▶ [WORK ORDER] The listing that follows should be duplicated character for character.

▶ [MATERIAL PROVIDED]
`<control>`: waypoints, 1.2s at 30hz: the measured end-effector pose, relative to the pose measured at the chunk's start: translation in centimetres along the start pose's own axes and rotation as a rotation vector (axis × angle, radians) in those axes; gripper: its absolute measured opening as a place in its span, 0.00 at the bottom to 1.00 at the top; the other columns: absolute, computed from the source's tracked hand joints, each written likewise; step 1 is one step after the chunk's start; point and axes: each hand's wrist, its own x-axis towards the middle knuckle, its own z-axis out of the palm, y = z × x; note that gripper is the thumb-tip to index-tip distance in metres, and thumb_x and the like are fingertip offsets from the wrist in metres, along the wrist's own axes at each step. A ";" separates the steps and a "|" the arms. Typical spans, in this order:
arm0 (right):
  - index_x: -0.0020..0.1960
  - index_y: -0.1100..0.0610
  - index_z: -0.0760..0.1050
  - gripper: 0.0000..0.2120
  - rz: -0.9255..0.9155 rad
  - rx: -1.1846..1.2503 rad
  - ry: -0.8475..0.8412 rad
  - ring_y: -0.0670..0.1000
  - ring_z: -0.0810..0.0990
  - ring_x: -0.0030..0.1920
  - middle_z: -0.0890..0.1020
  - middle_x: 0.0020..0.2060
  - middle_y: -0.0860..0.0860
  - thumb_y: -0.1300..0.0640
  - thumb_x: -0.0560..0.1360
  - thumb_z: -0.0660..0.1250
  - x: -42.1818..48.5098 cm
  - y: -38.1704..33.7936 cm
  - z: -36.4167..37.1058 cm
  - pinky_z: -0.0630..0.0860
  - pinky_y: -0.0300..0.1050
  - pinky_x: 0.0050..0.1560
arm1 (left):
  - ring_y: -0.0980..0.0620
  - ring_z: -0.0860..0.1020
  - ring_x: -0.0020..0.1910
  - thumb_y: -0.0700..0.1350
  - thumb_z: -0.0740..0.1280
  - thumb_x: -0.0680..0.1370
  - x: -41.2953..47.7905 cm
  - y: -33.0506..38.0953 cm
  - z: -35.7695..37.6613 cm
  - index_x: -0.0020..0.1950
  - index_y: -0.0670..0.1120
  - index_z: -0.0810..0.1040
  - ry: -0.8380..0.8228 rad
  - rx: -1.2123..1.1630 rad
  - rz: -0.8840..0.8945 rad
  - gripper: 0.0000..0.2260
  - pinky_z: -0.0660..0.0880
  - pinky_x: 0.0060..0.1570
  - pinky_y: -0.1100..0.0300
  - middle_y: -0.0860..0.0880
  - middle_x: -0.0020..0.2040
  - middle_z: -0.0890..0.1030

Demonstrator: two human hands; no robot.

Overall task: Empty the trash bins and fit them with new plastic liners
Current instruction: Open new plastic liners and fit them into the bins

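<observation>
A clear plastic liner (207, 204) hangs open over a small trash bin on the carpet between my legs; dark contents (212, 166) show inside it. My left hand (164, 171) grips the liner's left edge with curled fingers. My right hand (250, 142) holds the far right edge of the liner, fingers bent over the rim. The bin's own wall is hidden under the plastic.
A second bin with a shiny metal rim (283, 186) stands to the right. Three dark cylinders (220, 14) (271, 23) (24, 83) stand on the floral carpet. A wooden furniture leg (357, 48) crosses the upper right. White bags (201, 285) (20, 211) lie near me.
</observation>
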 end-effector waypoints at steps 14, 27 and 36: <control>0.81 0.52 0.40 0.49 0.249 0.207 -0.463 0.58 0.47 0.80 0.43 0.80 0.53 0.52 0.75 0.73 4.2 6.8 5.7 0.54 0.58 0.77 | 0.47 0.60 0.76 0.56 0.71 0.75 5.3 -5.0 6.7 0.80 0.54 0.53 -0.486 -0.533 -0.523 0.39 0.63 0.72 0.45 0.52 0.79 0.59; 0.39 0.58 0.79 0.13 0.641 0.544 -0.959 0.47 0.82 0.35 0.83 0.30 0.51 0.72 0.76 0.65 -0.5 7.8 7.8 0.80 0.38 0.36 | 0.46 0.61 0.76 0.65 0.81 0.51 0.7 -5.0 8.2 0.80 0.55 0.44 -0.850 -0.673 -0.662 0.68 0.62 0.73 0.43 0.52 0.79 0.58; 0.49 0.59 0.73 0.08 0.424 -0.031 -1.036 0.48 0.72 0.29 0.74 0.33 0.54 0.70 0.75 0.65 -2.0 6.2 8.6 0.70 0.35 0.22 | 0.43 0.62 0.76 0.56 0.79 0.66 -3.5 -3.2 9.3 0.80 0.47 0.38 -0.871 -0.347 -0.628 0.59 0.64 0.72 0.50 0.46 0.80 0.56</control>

▶ [ANSWER TO THIS EXERCISE]
`<control>`: waypoints, 1.2s at 30hz: the measured end-effector pose, relative to the pose measured at the chunk's start: translation in centimetres along the start pose's own axes and rotation as a rotation vector (axis × angle, radians) in those axes; gripper: its absolute measured opening as a place in its span, 0.00 at the bottom to 1.00 at the top; the other columns: absolute, computed from the source's tracked hand joints, each written likewise; step 1 is one step after the chunk's start; point and axes: each hand's wrist, its own x-axis towards the middle knuckle, its own z-axis out of the palm, y = z × x; note that gripper is the thumb-tip to index-tip distance in metres, and thumb_x and the like are fingertip offsets from the wrist in metres, along the wrist's own axes at each step. A ";" separates the steps and a "|" the arms. Typical spans, in this order:
arm0 (right):
  - index_x: -0.0020..0.1960
  - index_y: -0.1100..0.0610
  - index_z: -0.0760..0.1050
  - gripper: 0.0000..0.2120
  - rz: -0.9255..0.9155 rad
  - rx: -1.1846..1.2503 rad
  - ry: -0.8475..0.8412 rad
  - ring_y: -0.0670..0.1000
  - ring_z: -0.0810..0.0990
  - ring_x: -0.0030..0.1920
  - middle_z: -0.0890..0.1020
  - middle_x: 0.0020..0.2060
  - middle_y: -0.0860..0.0860
  - thumb_y: -0.1300..0.0640
  - thumb_x: -0.0560..0.1360
  - thumb_z: -0.0660..0.1250
  - x: -42.1818..48.5098 cm
  - y: -38.1704..33.7936 cm
  - z: -36.4167..37.1058 cm
  - pinky_z: -0.0630..0.0860
  - pinky_y: -0.0300..0.1050
  - pinky_x: 0.0050..0.1560
arm1 (left):
  - ring_y: -0.0980..0.0620
  - ring_z: -0.0860..0.1020
  - ring_x: -0.0020..0.1910
  - thumb_y: -0.0700..0.1350
  - thumb_z: -0.0740..0.1280
  - thumb_x: -0.0680..0.1370
  - x: -41.2953..47.7905 cm
  - y: -33.0506..38.0953 cm
  - z: -35.7695..37.6613 cm
  - index_x: -0.0020..0.1950
  - index_y: -0.0670..0.1120
  - index_z: -0.0810..0.1040
  - ry: -0.8380..0.8228 rad
  - rx: -1.2123..1.1630 rad
  - rz: -0.8840..0.8945 rad
  - gripper: 0.0000..0.2260
  - pinky_z: -0.0660..0.0880
  - pinky_x: 0.0060..0.1570
  - pinky_y: -0.1100..0.0300
  - middle_y: -0.0860..0.0880
  - middle_x: -0.0020..0.2040
  - middle_z: -0.0890..0.1030

Demonstrator: two human hands; no robot.

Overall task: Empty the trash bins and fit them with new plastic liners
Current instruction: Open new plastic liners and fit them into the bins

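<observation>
A clear plastic liner (207, 204) hangs open over a small trash bin on the carpet between my legs; dark contents (212, 166) show inside it. My left hand (164, 171) grips the liner's left edge with curled fingers. My right hand (250, 142) holds the far right edge of the liner, fingers bent over the rim. The bin's own wall is hidden under the plastic.
A second bin with a shiny metal rim (283, 186) stands to the right. Three dark cylinders (220, 14) (271, 23) (24, 83) stand on the floral carpet. A wooden furniture leg (357, 48) crosses the upper right. White bags (201, 285) (20, 211) lie near me.
</observation>
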 end-effector waypoints at steps 14, 27 and 36: <control>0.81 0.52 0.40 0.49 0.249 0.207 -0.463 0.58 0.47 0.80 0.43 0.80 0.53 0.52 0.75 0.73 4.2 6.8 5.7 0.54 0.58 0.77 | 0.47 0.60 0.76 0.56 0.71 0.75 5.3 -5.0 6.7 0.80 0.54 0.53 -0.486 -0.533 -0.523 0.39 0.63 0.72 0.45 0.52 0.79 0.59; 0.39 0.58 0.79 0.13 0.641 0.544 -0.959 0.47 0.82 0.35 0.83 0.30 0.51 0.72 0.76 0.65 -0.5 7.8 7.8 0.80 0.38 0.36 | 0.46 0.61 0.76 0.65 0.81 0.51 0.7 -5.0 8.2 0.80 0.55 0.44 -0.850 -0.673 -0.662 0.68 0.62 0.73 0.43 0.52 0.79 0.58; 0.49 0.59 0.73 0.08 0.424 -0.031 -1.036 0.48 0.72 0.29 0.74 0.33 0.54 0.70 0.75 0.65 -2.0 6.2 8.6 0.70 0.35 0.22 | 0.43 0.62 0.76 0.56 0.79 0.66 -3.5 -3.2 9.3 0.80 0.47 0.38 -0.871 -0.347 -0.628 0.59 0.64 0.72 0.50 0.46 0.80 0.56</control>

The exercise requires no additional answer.